● **Exercise goal**
Give back the material word for word, every line included.

══ Data section

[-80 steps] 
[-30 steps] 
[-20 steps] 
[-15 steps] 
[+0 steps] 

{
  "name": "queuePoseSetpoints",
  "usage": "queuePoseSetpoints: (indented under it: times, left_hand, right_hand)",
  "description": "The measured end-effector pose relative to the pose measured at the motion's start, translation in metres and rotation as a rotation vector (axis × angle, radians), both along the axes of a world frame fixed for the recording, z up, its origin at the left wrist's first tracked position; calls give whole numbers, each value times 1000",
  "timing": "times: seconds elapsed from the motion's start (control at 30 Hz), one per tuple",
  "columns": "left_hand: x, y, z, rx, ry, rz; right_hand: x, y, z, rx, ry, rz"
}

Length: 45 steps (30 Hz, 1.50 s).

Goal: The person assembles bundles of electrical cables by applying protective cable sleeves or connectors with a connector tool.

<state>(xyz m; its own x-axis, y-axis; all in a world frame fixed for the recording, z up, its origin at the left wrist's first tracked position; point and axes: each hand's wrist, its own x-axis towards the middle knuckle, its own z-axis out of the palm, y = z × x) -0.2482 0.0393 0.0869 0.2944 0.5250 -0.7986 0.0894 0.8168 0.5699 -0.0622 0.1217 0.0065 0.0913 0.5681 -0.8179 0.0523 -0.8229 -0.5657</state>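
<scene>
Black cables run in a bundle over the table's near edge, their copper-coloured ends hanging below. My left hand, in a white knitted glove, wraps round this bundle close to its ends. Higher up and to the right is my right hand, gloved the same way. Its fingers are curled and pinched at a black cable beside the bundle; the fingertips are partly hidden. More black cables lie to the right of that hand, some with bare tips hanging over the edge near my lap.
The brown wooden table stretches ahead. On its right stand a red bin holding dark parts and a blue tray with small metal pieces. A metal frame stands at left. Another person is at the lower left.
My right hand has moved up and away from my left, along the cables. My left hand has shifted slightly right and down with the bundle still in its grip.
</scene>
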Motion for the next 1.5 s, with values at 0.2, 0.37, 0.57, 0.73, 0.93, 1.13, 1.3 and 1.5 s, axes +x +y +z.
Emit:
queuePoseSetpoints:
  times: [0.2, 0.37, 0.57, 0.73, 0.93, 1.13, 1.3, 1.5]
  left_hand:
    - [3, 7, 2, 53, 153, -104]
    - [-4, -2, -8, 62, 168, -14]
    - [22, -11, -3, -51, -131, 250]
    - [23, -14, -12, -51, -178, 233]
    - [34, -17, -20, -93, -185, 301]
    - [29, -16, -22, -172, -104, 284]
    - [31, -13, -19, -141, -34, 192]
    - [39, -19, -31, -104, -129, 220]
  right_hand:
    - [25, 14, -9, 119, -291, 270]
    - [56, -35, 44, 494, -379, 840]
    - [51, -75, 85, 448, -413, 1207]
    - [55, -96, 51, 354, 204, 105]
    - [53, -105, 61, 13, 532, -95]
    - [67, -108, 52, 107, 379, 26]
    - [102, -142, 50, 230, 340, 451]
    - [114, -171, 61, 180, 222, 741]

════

● **Final answer**
[-80 steps] 
[-30 steps] 
[-20 steps] 
[-15 steps] 
[+0 steps] 

{
  "name": "queuePoseSetpoints",
  "usage": "queuePoseSetpoints: (indented under it: times, left_hand, right_hand)",
  "description": "The measured end-effector pose relative to the pose measured at the motion's start, translation in metres and rotation as a rotation vector (axis × angle, radians), both along the axes of a world frame fixed for the recording, z up, its origin at the left wrist's first tracked position; calls give whole numbers, each value times 1000",
  "timing": "times: seconds elapsed from the motion's start (control at 30 Hz), one per tuple",
  "columns": "left_hand: x, y, z, rx, ry, rz; right_hand: x, y, z, rx, ry, rz"
}

Length: 45 steps (30 Hz, 1.50 s).

Goal: The person assembles bundles of electrical cables by applying protective cable sleeves or connectors with a connector tool.

<state>(xyz m; its own x-axis, y-axis; all in a world frame fixed for the recording, z up, its origin at the left wrist's first tracked position; point and axes: each hand's wrist, its own x-axis towards the middle knuckle, its own z-axis out of the palm, y = z × x) -0.2482 0.0393 0.0869 0.2944 0.5250 -0.7986 0.0894 0.8168 0.5699 -0.0622 0.1217 0.0065 0.0913 0.5681 -0.8179 0.0523 -0.8229 -0.5657</state>
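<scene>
Black cables run in a bundle over the table's near edge, their copper-coloured ends hanging below. My left hand, in a white knitted glove, wraps round this bundle close to its ends. Higher up and to the right is my right hand, gloved the same way. Its fingers are curled and pinched at a black cable beside the bundle; the fingertips are partly hidden. More black cables lie to the right of that hand, some with bare tips hanging over the edge near my lap.
The brown wooden table stretches ahead. On its right stand a red bin holding dark parts and a blue tray with small metal pieces. A metal frame stands at left. Another person is at the lower left.
My right hand has moved up and away from my left, along the cables. My left hand has shifted slightly right and down with the bundle still in its grip.
</scene>
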Motion for the next 1.5 s, with values at 0.2, 0.37, 0.57, 0.73, 0.93, 1.13, 1.3 and 1.5 s, axes +x +y +z.
Emit:
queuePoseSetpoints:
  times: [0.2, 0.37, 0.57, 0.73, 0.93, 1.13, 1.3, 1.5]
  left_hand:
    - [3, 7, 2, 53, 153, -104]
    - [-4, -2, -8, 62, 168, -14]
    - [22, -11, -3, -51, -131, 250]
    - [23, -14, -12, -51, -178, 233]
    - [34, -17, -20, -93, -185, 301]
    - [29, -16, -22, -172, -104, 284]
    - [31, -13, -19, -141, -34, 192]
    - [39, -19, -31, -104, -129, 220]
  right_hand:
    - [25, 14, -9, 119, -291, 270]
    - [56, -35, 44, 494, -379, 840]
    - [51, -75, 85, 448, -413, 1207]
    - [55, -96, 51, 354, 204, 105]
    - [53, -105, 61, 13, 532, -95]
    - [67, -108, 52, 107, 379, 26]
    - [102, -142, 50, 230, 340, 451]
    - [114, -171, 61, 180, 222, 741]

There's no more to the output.